**TASK PROMPT**
From the line with "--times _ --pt" to the line with "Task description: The", retype every line exactly, including those two, and leave out the rest of the data below.

**SUPPLIED RECORDS**

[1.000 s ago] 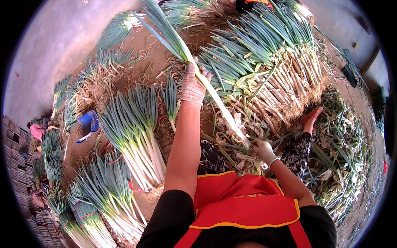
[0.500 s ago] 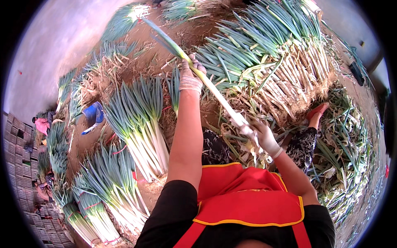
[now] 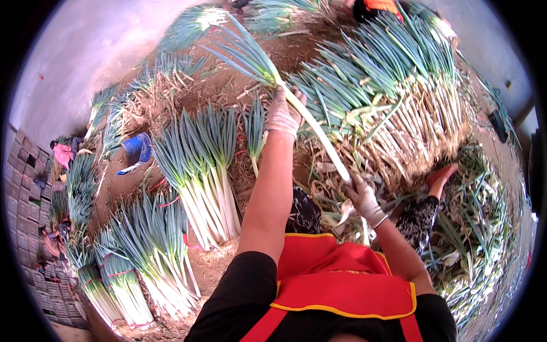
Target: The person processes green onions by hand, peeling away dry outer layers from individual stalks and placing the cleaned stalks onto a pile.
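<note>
A long green onion stretches diagonally in front of me, its green leaves at the far upper left and its white stalk running down to the right. My left hand, in a pale glove, is closed round it just below the leaves. At the lower white end, the gloved fingers of my right hand are closed on the stalk; its tip is partly hidden. Left of my left forearm lies a pile of clean green onions with white stalks. A large heap of untrimmed onions, with dry brown stalks and roots, lies beyond my right hand.
Peeled leaves and scraps cover the floor at right, beside my bare foot. Tied onion bundles lie at lower left. A blue bucket lies at left. Other people are at the far left and the top, one in orange.
The onion's leaves now fan out more, and its lower stalk looks smooth and white where loose skin hung before. Both hands sit slightly farther right in the picture.
</note>
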A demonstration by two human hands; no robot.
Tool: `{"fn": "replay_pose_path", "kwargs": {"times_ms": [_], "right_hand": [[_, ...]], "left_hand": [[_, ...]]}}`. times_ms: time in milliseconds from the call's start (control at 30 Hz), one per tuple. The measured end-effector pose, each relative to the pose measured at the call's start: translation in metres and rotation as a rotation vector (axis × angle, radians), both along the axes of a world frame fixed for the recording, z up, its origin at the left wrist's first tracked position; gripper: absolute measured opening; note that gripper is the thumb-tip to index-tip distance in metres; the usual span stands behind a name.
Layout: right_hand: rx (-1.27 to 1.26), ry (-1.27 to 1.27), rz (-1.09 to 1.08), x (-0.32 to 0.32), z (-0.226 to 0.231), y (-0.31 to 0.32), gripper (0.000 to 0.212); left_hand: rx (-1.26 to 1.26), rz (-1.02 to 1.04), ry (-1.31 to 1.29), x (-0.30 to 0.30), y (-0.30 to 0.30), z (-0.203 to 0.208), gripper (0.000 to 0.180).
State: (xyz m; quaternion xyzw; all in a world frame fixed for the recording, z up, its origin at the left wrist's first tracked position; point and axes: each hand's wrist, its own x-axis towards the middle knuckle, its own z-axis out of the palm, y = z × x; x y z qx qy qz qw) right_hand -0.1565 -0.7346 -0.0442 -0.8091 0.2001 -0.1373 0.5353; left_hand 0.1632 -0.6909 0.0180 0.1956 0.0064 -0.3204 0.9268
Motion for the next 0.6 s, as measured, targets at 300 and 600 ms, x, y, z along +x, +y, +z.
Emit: {"fn": "replay_pose_path", "kwargs": {"times_ms": [300,600], "right_hand": [[0.786,-0.371,0.035,0.066,0.0,0.013,0.052],[0.495,-0.23,-0.175,0.002,0.043,0.046,0.037]], "left_hand": [[0.132,-0.195,-0.138,-0.023,-0.015,-0.004,0.026],[0.145,-0.135,0.104,-0.018,-0.022,-0.012,0.022]]}}
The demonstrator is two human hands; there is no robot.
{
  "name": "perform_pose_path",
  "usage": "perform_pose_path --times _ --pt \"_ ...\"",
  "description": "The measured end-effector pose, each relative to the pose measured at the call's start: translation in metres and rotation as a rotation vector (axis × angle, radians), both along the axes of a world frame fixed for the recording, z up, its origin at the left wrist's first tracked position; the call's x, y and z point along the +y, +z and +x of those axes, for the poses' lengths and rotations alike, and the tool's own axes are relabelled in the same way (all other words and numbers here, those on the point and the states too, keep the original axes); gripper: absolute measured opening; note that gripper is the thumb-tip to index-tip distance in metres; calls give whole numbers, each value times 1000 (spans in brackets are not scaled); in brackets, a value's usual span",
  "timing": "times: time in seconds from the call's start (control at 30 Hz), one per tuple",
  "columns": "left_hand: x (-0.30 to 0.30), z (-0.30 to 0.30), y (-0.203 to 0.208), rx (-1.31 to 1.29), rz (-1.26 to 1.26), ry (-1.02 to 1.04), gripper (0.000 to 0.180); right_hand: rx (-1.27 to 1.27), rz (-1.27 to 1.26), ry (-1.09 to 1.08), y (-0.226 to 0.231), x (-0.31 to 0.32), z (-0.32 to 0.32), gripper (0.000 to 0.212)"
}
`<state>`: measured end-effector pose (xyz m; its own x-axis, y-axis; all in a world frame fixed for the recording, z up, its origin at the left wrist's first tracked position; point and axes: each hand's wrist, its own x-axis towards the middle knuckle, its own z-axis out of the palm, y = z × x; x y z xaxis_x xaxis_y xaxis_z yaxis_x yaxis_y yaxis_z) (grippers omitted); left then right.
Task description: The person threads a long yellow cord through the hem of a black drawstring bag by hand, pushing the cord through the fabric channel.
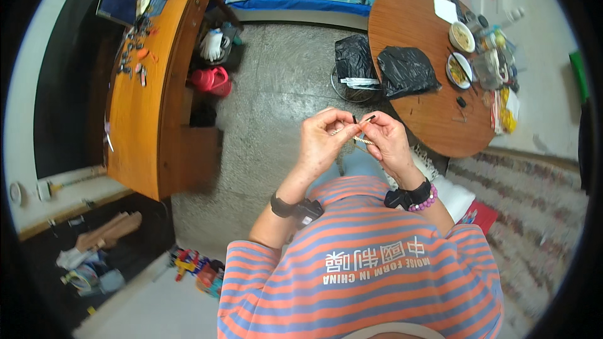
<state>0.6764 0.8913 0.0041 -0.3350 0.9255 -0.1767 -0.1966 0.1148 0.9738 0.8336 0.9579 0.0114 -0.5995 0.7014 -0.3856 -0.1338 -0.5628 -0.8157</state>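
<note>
My left hand [323, 141] and my right hand [388, 141] are raised together in front of my striped shirt, fingertips almost touching. Between them they pinch a thin pale stick or strand [349, 127], and a small dark stick-like piece [367, 118] pokes up from my right fingertips. A second pale piece [363, 140] lies across my right fingers. Each wrist wears a black band; the right also has a purple bead bracelet [427, 201]. What the thin pieces are made of is too small to tell.
A round wooden table [427, 113] at right carries a black plastic bag [405, 70], two bowls [461, 36] and bottles. Another black bag [353, 56] sits on the grey floor. An orange wooden desk [141, 107] stands at left, toys lie at lower left.
</note>
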Motion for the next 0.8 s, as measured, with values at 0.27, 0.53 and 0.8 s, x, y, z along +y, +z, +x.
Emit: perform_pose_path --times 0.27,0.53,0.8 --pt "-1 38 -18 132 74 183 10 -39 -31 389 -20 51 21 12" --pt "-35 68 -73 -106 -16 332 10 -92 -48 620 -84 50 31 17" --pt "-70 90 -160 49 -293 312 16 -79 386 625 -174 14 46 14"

**EXERCISE RESULT**
  "usage": "perform_pose_path --times _ --pt \"_ ...\"",
  "description": "The measured end-effector pose, each relative to the pose measured at the call's start: translation in metres and rotation as a rotation vector (axis × angle, radians), both along the axes of a world frame fixed for the recording, z up, its origin at the left wrist's first tracked position; the call's x, y and z point along the +y, +z and +x of those axes, for the poses' lengths and rotations alike, and the tool's own axes are relabelled in the same way (all other words and numbers here, those on the point and the states too, keep the original axes); gripper: absolute measured opening; note that gripper is the thumb-tip to index-tip distance in metres; calls give whole numbers, each value times 1000 (spans in brackets are not scaled); in brackets, a value's usual span",
  "timing": "times: time in seconds from the call's start (control at 30 Hz), one per tuple",
  "columns": "left_hand: x (-0.30 to 0.30), z (-0.30 to 0.30), y (-0.203 to 0.208), rx (-1.31 to 1.29), rz (-1.26 to 1.26), ry (-1.02 to 1.04), gripper (0.000 to 0.180); right_hand: rx (-1.27 to 1.27), rz (-1.27 to 1.26), ry (-1.09 to 1.08), y (-0.226 to 0.231), x (-0.31 to 0.32), z (-0.32 to 0.32), gripper (0.000 to 0.212)"
}
`<state>`: measured end-effector pose (xyz m; its own x-axis, y-axis; all in a world frame fixed for the recording, z up, its origin at the left wrist's first tracked position; point and axes: each hand's wrist, its own x-axis towards the middle knuckle, its own z-axis out of the palm, y = z × x; x y z xaxis_x xaxis_y xaxis_z yaxis_x yaxis_y yaxis_z) (grippers omitted); left then right.
Task description: The person threads a long yellow cord through the hem of a black drawstring bag by hand, pushing the cord through the fabric channel.

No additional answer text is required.